=== What the exercise asks ===
The data below should be printed in full, exactly, and without any of its images.

** Input data follows **

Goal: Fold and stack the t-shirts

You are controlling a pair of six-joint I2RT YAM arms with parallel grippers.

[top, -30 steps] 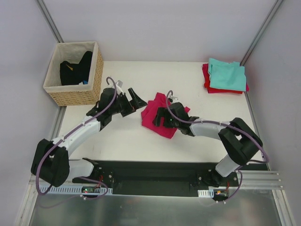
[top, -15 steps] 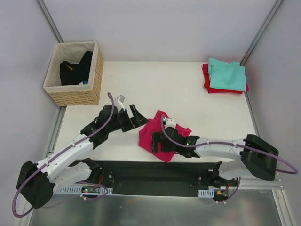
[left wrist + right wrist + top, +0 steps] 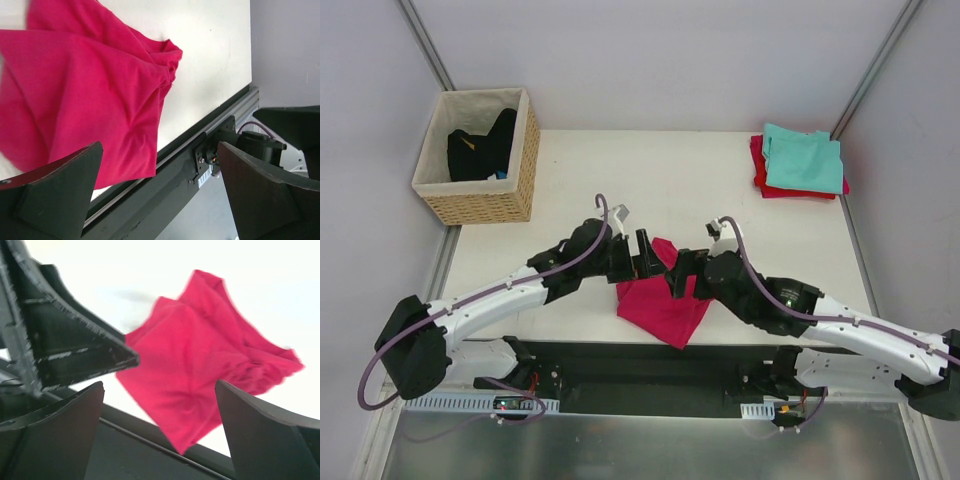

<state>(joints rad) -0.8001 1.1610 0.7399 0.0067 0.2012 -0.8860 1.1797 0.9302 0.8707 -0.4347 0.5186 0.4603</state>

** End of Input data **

=== Solved exercise ===
Goal: Fold and stack the t-shirts

You are controlling a pair of six-joint I2RT YAM arms with parallel grippers.

[top, -30 steps] 
[top, -15 steps] 
[left wrist + right wrist + top, +0 steps] 

<state>(joints rad) -0.8001 1.1610 0.7399 0.0067 0.2012 -0.8860 1.1797 0.9302 0.8707 -0.4347 0.5186 0.4603</state>

The answer to this exercise has been fully stated.